◆ Task
Reproduce the listing below word for word.

◆ Material to process
+++
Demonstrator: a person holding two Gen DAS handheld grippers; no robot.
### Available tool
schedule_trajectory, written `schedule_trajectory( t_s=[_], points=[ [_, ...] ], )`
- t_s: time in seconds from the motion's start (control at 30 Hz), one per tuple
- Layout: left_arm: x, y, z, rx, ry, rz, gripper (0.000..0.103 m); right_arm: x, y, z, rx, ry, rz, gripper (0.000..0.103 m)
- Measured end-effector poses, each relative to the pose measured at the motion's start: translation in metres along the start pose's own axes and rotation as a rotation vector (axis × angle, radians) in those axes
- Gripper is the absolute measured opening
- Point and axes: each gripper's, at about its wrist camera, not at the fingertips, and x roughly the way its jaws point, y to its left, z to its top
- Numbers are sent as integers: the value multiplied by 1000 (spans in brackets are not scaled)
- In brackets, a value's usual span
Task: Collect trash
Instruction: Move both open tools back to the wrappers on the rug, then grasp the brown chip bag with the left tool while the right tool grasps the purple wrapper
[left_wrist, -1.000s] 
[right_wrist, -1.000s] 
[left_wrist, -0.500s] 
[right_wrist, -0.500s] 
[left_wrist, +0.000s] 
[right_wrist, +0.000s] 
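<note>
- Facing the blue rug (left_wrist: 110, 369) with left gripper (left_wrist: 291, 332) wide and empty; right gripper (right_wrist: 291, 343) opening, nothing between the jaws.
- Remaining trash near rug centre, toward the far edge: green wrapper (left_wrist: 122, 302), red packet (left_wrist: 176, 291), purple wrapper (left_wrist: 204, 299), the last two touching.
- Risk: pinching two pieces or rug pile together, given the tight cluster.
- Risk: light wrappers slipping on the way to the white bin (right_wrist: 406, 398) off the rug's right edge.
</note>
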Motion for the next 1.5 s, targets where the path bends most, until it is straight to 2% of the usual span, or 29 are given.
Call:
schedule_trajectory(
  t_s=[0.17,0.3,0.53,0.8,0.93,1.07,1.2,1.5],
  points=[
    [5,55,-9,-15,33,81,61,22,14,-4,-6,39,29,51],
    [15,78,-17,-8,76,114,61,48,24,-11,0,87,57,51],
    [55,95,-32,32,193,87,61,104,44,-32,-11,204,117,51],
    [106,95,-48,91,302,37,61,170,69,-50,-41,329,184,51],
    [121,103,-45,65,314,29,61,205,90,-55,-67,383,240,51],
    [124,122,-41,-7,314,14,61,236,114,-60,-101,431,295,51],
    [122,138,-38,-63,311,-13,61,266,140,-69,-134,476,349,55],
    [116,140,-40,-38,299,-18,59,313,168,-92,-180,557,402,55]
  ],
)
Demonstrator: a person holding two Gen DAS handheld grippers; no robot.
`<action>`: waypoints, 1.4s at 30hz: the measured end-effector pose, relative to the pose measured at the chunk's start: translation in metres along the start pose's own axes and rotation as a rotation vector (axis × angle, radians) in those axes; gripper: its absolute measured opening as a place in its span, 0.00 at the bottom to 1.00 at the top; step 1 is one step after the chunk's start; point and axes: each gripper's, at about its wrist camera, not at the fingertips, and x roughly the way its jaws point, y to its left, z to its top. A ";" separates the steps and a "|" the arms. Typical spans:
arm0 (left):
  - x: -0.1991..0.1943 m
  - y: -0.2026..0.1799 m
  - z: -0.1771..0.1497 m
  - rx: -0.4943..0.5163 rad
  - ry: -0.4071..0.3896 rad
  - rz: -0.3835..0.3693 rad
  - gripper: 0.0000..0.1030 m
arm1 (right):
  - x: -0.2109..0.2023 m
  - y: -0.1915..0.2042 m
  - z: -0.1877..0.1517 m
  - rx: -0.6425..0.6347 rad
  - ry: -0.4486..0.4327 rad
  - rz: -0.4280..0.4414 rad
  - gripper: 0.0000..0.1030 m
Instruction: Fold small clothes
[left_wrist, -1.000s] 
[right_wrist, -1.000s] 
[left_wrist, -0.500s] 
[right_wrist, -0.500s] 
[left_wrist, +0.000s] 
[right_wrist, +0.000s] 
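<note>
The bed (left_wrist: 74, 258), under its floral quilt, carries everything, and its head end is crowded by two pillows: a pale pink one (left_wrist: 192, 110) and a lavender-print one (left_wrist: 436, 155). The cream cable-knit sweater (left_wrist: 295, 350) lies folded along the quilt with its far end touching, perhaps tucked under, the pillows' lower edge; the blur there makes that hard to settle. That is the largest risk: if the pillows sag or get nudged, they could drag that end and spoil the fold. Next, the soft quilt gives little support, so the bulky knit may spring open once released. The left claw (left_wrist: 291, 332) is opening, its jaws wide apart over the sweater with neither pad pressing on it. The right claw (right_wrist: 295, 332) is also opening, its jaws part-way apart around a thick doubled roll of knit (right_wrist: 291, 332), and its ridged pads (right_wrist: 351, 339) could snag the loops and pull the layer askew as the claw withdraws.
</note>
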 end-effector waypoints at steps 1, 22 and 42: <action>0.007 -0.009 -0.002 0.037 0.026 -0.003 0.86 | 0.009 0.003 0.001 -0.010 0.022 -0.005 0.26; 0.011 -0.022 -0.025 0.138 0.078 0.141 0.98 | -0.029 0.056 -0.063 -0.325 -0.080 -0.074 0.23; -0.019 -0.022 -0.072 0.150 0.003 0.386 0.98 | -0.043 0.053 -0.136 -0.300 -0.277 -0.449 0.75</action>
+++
◆ Task output
Demonstrator: a person holding two Gen DAS handheld grippers; no robot.
### Available tool
schedule_trajectory, written `schedule_trajectory( t_s=[_], points=[ [_, ...] ], )`
- t_s: time in seconds from the motion's start (control at 30 Hz), one per tuple
- Layout: left_arm: x, y, z, rx, ry, rz, gripper (0.000..0.103 m); right_arm: x, y, z, rx, ry, rz, gripper (0.000..0.103 m)
- Measured end-effector poses, each relative to the pose measured at the motion's start: translation in metres along the start pose's own axes and rotation as a rotation vector (axis × angle, radians) in those axes
- Gripper is the absolute measured opening
- Point and axes: each gripper's, at about its wrist camera, not at the fingertips, and x roughly the way its jaws point, y to its left, z to its top
- Numbers are sent as integers: the value multiplied by 1000 (spans in brackets are not scaled)
- In brackets, a value's usual span
Task: Collect trash
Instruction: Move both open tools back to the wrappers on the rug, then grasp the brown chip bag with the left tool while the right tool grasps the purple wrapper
[left_wrist, -1.000s] 
[right_wrist, -1.000s] 
[left_wrist, -0.500s] 
[right_wrist, -0.500s] 
[left_wrist, +0.000s] 
[right_wrist, +0.000s] 
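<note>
- Facing the blue rug (left_wrist: 110, 369) with left gripper (left_wrist: 291, 332) wide and empty; right gripper (right_wrist: 291, 343) opening, nothing between the jaws.
- Remaining trash near rug centre, toward the far edge: green wrapper (left_wrist: 122, 302), red packet (left_wrist: 176, 291), purple wrapper (left_wrist: 204, 299), the last two touching.
- Risk: pinching two pieces or rug pile together, given the tight cluster.
- Risk: light wrappers slipping on the way to the white bin (right_wrist: 406, 398) off the rug's right edge.
</note>
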Motion for the next 1.5 s, targets where the path bends most, until it is straight to 2% of the usual span, or 29 are given.
Call:
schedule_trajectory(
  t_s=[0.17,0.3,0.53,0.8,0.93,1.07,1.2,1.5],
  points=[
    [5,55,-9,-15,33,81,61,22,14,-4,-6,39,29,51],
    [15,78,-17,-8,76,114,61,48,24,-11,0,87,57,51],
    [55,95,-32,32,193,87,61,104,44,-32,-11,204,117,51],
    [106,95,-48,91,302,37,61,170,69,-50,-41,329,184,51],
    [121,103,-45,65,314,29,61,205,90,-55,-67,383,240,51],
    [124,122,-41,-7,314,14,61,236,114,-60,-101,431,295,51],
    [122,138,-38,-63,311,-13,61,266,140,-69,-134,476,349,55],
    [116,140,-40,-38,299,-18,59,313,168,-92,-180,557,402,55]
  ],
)
Demonstrator: a person holding two Gen DAS handheld grippers; no robot.
`<action>`: waypoints, 1.4s at 30hz: the measured end-effector pose, relative to the pose measured at the chunk's start: translation in metres along the start pose's own axes and rotation as a rotation vector (axis × angle, radians) in those axes; gripper: its absolute measured opening as a place in its span, 0.00 at the bottom to 1.00 at the top; step 1 is one step after the chunk's start; point and axes: each gripper's, at about its wrist camera, not at the fingertips, and x roughly the way its jaws point, y to its left, z to its top. A ";" separates the steps and a "|" the arms. Typical spans:
arm0 (left):
  - x: -0.1991..0.1943 m
  - y: -0.2026..0.1799 m
  - z: -0.1771..0.1497 m
  - rx: -0.4943..0.5163 rad
  - ry: -0.4071..0.3896 rad
  - rz: -0.3835..0.3693 rad
  - gripper: 0.0000..0.1030 m
arm1 (right):
  - x: -0.2109..0.2023 m
  - y: -0.1915..0.2042 m
  - z: -0.1877..0.1517 m
  - rx: -0.6425..0.6347 rad
  - ry: -0.4486..0.4327 rad
  - rz: -0.4280..0.4414 rad
  - gripper: 0.0000..0.1030 m
Instruction: Fold small clothes
[left_wrist, -1.000s] 
[right_wrist, -1.000s] 
[left_wrist, -0.500s] 
[right_wrist, -0.500s] 
[left_wrist, +0.000s] 
[right_wrist, +0.000s] 
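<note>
The bed (left_wrist: 74, 258), under its floral quilt, carries everything, and its head end is crowded by two pillows: a pale pink one (left_wrist: 192, 110) and a lavender-print one (left_wrist: 436, 155). The cream cable-knit sweater (left_wrist: 295, 350) lies folded along the quilt with its far end touching, perhaps tucked under, the pillows' lower edge; the blur there makes that hard to settle. That is the largest risk: if the pillows sag or get nudged, they could drag that end and spoil the fold. Next, the soft quilt gives little support, so the bulky knit may spring open once released. The left claw (left_wrist: 291, 332) is opening, its jaws wide apart over the sweater with neither pad pressing on it. The right claw (right_wrist: 295, 332) is also opening, its jaws part-way apart around a thick doubled roll of knit (right_wrist: 291, 332), and its ridged pads (right_wrist: 351, 339) could snag the loops and pull the layer askew as the claw withdraws.
</note>
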 end-effector waypoints at steps 1, 22 and 42: <action>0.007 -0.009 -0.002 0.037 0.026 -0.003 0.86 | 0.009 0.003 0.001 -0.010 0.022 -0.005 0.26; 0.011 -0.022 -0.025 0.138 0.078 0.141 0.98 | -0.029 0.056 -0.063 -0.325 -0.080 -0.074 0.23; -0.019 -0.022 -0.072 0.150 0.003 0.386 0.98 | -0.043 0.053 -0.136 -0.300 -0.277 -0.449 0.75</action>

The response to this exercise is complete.